Mais assez de métaphores culinaires, et parlons plutôt de Maboul, ce «cabaret/work in progress» pour toute la famille. Le succès de La Clique - vous savez, ce délectable cabaret intime qui, en 2006 et 2007, a fait jubiler les festivaliers de Juste pour rire - a donné le goût aux gens de Juste pour rire de poursuivre dans la veine cabaretière. Mais même si on a bien noté les étapes de l'exécution d'une recette, on ne peut jamais cloner une bonne idée, même en recrutant partout sur le globe les artistes les plus ingénieux.

Sur la scène de la salle André-Mathieu à Laval, sont donc réunis une vaste brochette d'artistes internationaux qui, pour la majorité, font preuve d'originalité et d'innovation. Irrésistibles, par exemple, les marrants Chicos Mambo - vus l'année dernière au Fringe d'Édimbourg - des mecs qui se travestissent en danseuses bollywoodiennes ou en gymnastes olympiques. Et impressionnantes, les contorsions dans une boîte d'Artium Riis et les cabrioles vocales d'Alexandre Chassagnac.

Sauf que le problème, avec Maboul, reste l'absence d'unité et d'esprit de corps entre tous ces artistes recrutés un peu partout sur le globe et réunis à Laval. Des artistes qui, soit dit en passant, auraient tous été parfaits pour animer les rues du Festival Juste pour rire. De sorte qu'entre les captivants moments créés par le jongleur de citrons Gemi, l'acrobate Anatoli ou la cavalerie volante de Court-Circuit, Maboul dérive quelquefois vers l'ennui et une certaine incohérence.

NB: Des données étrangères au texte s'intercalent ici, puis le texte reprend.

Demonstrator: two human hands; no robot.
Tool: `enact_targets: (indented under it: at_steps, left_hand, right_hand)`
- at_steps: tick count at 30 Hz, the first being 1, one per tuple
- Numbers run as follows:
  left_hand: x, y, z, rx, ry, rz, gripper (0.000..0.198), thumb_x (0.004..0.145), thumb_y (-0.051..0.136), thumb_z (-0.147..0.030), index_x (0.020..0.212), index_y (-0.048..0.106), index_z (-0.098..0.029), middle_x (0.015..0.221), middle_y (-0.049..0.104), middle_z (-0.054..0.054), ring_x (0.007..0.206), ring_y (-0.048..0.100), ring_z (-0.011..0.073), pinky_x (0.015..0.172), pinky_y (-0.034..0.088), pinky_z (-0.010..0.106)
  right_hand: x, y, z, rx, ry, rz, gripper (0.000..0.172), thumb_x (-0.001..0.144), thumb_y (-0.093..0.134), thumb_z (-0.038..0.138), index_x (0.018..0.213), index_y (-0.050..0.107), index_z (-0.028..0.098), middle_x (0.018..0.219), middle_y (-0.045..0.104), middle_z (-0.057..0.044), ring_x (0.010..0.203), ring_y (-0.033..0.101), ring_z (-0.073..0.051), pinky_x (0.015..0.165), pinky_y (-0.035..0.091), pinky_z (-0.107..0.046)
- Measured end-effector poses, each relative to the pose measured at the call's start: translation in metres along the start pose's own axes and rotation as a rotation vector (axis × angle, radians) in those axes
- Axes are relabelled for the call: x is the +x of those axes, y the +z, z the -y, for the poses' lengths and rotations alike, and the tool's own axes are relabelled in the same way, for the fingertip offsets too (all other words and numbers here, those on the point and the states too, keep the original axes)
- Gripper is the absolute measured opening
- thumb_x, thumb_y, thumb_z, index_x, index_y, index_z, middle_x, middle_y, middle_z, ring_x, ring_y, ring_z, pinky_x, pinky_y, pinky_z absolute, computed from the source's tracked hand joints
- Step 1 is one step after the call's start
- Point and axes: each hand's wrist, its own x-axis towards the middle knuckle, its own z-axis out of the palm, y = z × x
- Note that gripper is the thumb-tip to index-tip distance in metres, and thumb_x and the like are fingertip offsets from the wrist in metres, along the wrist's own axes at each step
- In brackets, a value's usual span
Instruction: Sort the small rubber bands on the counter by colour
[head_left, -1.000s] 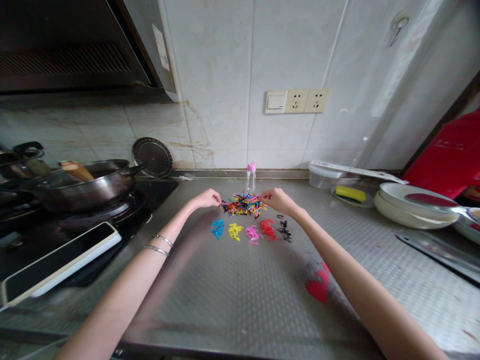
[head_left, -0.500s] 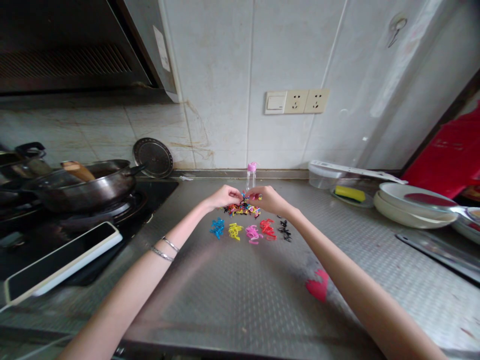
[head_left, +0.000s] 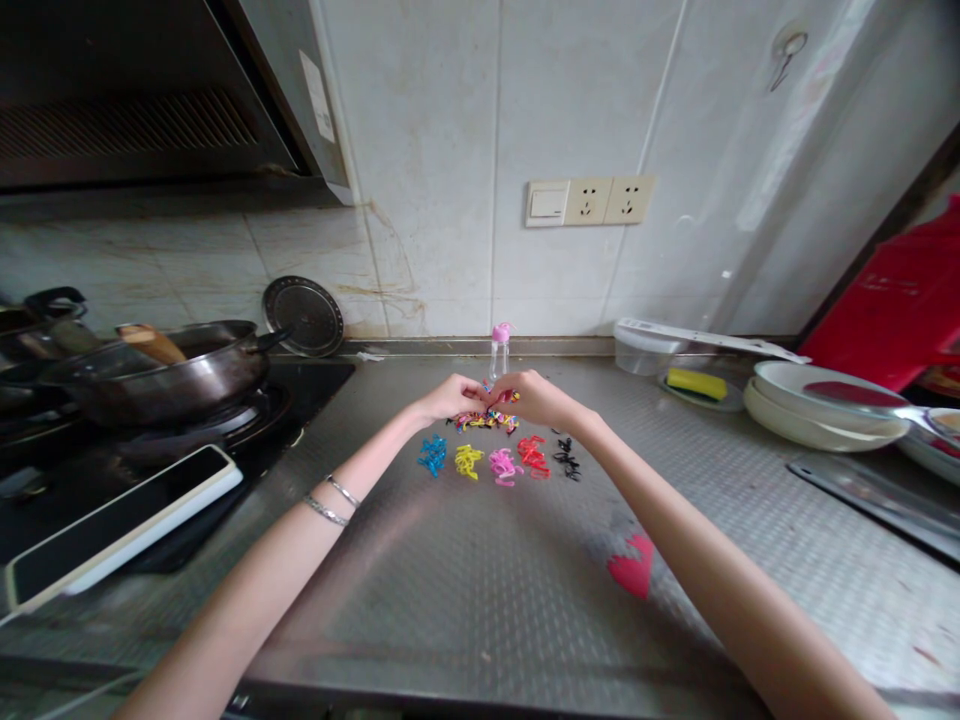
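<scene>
Over a mixed pile of small coloured rubber bands [head_left: 487, 423], my left hand [head_left: 451, 397] and my right hand [head_left: 531, 396] meet fingertip to fingertip. Both are closed in a pinch on a few of the bands, a dark one among them; my fingers partly hide these. Sorted heaps lie in a row on the near side: blue bands [head_left: 433, 455], yellow bands [head_left: 468, 461], pink bands [head_left: 504, 466], red bands [head_left: 533, 456] and black bands [head_left: 567, 459]. Just behind my hands stands a clear bottle with a pink cap [head_left: 500, 345].
Left, a pan [head_left: 165, 368] sits on the black stove [head_left: 315, 385], with a phone-like device [head_left: 124, 525] at its front edge. To the right are a plastic tub [head_left: 645, 350], a yellow sponge [head_left: 696, 384], stacked bowls [head_left: 817, 420] and a cleaver-like blade [head_left: 877, 500].
My fingertips have drawn closer together over the pile, and the dark band between them shows less. The whole view has shifted slightly; the sorted heaps look the same.
</scene>
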Motion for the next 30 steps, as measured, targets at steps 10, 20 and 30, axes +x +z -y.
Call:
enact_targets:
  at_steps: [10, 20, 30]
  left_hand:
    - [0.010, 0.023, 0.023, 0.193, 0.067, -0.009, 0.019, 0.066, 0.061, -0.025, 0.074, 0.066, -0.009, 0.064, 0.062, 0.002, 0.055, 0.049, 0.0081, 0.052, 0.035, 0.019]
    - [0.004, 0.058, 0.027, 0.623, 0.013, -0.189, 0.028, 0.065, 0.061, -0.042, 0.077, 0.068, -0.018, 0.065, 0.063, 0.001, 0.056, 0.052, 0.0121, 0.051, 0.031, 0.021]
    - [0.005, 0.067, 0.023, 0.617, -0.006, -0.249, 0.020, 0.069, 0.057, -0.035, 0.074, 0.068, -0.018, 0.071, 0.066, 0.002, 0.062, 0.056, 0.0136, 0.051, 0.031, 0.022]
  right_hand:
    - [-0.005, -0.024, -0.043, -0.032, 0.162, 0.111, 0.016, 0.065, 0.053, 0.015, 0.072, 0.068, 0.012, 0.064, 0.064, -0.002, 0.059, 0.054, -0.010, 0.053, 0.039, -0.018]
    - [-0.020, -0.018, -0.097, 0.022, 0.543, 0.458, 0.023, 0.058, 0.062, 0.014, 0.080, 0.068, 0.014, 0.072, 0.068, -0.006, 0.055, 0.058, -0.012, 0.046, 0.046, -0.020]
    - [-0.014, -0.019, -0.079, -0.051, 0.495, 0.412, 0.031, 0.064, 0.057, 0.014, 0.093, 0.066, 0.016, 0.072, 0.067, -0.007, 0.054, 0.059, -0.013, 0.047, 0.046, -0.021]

Puis, en l'absence d'un MC pour présenter les artistes, le spectateur de Maboul se sent un peu comme devant un film en serbo-croate sans les sous-titres. Et pendant ce temps, les questions fusent dans notre esprit.

Pourquoi faire cohabiter sur une même scène des B-Boys qui se prennent hyper au sérieux, un tapageur bruiteur et une «hulla-hoop girl» d'Europe de l'Est? Rien contre le mélange des genres, pourvu que la fusion se produise naturellement. Et dans le cas de Maboul, les ingrédients de la recette résistent à se mélanger.

Oui, oui, je sais, il ne faut pas comparer les oranges avec les pommes... Mais je dois avouer que dans la vaste salle lavaloise où je regardais Maboul, j'ai été nostalgique de la délinquance intimiste «pour les 18 ans et plus» de La Clique. Par contre, la gamine de 10 ans assise à mes côtés s'amusait comme une petite folle. Tant mieux.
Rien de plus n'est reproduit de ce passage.